● **Task description**
Search the material for the string "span" and reply with how many lines contain it, nothing else.

*** Opening of Given data ***

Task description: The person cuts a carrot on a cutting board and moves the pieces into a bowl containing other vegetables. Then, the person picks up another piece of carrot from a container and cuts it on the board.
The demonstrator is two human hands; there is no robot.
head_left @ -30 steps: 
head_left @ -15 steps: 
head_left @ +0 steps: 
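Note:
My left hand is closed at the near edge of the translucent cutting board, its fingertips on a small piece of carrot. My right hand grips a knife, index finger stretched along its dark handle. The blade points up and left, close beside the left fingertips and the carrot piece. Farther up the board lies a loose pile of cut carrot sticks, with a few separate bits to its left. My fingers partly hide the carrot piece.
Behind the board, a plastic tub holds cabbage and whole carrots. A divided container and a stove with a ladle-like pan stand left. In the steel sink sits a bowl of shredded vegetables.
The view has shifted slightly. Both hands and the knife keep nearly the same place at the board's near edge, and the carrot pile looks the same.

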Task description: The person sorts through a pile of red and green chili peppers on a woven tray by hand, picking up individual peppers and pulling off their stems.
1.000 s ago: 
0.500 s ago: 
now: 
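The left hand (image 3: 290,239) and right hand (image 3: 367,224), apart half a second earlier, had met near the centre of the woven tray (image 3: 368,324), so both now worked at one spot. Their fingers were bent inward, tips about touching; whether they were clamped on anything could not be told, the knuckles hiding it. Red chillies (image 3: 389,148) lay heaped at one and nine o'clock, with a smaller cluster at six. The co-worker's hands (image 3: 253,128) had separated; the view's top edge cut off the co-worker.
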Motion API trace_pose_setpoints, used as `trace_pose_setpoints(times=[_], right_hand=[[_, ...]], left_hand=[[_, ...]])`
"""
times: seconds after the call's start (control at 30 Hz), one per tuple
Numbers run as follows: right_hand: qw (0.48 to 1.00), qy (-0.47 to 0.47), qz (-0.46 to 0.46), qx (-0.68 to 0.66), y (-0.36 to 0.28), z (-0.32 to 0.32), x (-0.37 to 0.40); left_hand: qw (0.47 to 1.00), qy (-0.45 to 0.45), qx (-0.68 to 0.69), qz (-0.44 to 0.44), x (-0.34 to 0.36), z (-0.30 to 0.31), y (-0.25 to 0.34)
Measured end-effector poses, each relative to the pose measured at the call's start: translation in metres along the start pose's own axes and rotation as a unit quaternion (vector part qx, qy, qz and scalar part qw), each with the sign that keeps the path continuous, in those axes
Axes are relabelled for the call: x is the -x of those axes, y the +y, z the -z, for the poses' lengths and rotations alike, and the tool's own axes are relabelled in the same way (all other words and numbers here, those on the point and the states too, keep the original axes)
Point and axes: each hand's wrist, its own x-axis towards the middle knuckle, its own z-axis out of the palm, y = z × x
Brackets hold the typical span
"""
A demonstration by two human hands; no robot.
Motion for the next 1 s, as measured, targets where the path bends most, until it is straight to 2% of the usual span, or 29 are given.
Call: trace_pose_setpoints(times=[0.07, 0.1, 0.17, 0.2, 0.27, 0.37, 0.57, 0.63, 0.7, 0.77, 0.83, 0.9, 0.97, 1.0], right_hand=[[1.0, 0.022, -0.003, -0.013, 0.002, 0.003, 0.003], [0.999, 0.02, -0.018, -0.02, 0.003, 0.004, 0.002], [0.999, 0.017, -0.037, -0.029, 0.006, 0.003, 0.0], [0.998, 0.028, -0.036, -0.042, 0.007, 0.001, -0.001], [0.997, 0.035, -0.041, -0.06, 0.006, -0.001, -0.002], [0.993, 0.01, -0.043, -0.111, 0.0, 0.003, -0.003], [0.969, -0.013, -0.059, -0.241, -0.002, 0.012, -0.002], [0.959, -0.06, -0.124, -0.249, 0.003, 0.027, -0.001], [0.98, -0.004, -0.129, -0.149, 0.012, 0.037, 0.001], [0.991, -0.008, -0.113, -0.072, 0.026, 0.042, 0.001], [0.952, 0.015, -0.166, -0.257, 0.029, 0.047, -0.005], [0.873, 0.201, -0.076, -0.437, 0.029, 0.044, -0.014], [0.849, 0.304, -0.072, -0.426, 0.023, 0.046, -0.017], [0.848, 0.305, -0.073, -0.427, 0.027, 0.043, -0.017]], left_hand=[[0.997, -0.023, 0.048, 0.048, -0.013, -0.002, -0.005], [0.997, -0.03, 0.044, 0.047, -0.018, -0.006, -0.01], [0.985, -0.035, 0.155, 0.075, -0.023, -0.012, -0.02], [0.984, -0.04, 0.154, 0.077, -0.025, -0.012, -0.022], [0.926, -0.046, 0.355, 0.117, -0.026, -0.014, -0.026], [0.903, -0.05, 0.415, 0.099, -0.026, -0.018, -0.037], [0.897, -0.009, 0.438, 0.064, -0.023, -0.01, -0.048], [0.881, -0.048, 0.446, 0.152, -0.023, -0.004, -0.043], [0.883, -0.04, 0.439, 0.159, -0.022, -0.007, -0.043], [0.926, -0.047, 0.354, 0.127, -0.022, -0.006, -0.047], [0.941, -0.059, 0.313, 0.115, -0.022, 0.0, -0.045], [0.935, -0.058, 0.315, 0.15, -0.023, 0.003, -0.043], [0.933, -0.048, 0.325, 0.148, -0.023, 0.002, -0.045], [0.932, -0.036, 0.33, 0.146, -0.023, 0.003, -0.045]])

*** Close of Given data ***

● **Solution**
2